■ Exercise requirements: Return each line below holding the string "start".

◆ ◆ ◆ ◆

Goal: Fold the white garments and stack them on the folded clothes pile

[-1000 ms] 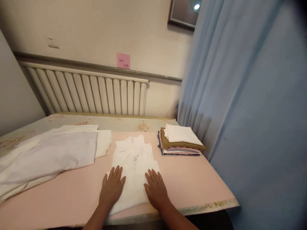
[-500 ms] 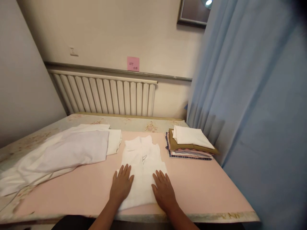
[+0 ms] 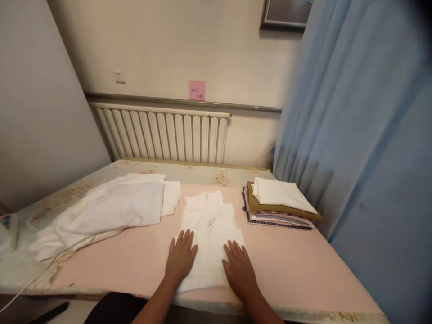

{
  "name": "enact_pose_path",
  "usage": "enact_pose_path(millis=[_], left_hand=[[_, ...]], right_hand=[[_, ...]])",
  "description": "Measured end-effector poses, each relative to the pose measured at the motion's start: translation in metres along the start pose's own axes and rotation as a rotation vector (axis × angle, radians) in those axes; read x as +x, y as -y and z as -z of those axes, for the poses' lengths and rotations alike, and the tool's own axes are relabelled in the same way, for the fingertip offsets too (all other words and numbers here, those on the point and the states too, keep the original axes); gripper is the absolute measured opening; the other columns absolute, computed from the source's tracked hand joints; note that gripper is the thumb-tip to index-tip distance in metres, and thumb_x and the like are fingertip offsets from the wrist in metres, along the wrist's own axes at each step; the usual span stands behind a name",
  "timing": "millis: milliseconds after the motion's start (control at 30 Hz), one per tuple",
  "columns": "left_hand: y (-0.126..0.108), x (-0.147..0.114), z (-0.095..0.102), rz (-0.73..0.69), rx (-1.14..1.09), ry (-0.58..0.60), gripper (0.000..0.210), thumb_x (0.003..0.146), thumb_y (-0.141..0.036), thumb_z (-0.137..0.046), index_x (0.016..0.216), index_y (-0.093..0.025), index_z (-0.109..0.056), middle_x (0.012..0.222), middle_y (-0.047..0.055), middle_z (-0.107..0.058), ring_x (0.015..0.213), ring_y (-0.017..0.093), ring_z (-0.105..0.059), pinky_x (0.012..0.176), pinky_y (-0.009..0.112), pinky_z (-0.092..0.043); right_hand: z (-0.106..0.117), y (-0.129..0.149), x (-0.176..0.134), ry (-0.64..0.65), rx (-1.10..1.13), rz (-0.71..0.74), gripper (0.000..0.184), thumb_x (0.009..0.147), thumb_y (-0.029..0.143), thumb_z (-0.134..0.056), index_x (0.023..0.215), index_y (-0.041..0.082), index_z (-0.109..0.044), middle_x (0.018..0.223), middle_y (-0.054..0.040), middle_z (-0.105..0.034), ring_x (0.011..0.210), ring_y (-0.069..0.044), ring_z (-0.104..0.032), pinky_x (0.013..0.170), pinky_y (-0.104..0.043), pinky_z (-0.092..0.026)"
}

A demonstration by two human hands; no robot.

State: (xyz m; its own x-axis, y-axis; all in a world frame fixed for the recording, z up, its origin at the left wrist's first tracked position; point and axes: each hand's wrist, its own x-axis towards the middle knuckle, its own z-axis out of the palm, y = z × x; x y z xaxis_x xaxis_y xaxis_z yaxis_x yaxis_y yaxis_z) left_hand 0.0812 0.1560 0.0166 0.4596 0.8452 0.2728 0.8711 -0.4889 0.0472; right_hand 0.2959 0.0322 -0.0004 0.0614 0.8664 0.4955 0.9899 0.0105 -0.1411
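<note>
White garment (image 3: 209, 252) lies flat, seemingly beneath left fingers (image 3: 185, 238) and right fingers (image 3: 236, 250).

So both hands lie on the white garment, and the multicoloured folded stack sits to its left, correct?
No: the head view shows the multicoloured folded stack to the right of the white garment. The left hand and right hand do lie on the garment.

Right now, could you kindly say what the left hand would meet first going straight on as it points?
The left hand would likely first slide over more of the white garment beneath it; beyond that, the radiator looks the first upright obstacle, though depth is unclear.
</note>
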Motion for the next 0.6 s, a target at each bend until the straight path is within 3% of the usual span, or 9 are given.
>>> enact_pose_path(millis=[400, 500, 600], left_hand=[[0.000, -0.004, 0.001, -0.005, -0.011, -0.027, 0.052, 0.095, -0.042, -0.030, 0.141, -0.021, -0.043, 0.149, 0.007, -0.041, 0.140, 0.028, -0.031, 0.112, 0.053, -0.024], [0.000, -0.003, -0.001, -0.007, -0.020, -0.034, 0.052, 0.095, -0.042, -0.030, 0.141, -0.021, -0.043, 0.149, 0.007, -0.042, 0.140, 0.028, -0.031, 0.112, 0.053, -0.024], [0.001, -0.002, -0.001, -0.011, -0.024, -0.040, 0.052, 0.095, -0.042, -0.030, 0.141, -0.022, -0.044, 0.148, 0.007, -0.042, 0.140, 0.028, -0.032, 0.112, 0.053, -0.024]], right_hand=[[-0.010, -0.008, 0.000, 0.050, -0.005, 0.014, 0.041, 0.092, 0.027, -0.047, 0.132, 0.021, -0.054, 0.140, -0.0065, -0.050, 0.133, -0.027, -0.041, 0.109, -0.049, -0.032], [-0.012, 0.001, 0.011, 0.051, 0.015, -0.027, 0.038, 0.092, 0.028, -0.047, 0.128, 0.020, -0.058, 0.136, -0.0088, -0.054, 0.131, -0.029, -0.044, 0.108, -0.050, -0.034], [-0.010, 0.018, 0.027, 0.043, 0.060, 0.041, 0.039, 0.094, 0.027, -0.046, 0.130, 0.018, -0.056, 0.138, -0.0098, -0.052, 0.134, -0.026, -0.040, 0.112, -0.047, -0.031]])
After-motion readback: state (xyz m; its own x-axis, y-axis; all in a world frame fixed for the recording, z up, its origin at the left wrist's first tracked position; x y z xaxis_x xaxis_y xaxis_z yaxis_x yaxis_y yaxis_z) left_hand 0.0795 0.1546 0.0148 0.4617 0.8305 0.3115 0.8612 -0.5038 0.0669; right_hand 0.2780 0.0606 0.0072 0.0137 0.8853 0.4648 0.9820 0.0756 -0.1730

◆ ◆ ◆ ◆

■ Solution to the exercise:
  "description": "Measured end-effector poses, each relative to the pose measured at the motion's start: translation in metres along the start pose's own axes and rotation as a rotation vector (axis × angle, radians) in those axes; read x as +x, y as -y and z as -z of those axes, for the poses' lengths and rotations alike, and the tool's own axes are relabelled in the same way, for the fingertip offsets too (all other words and numbers here, those on the point and the states too, keep the original axes); gripper is the absolute measured opening; the other columns absolute, computed from the source's tracked hand joints; note that gripper is the thumb-tip to index-tip distance in metres, and thumb_x and the like are fingertip offsets from the wrist in metres, along the wrist's own axes at each step; the usual span stands behind a name",
  "timing": "millis: milliseconds after the motion's start (control at 30 Hz), one per tuple",

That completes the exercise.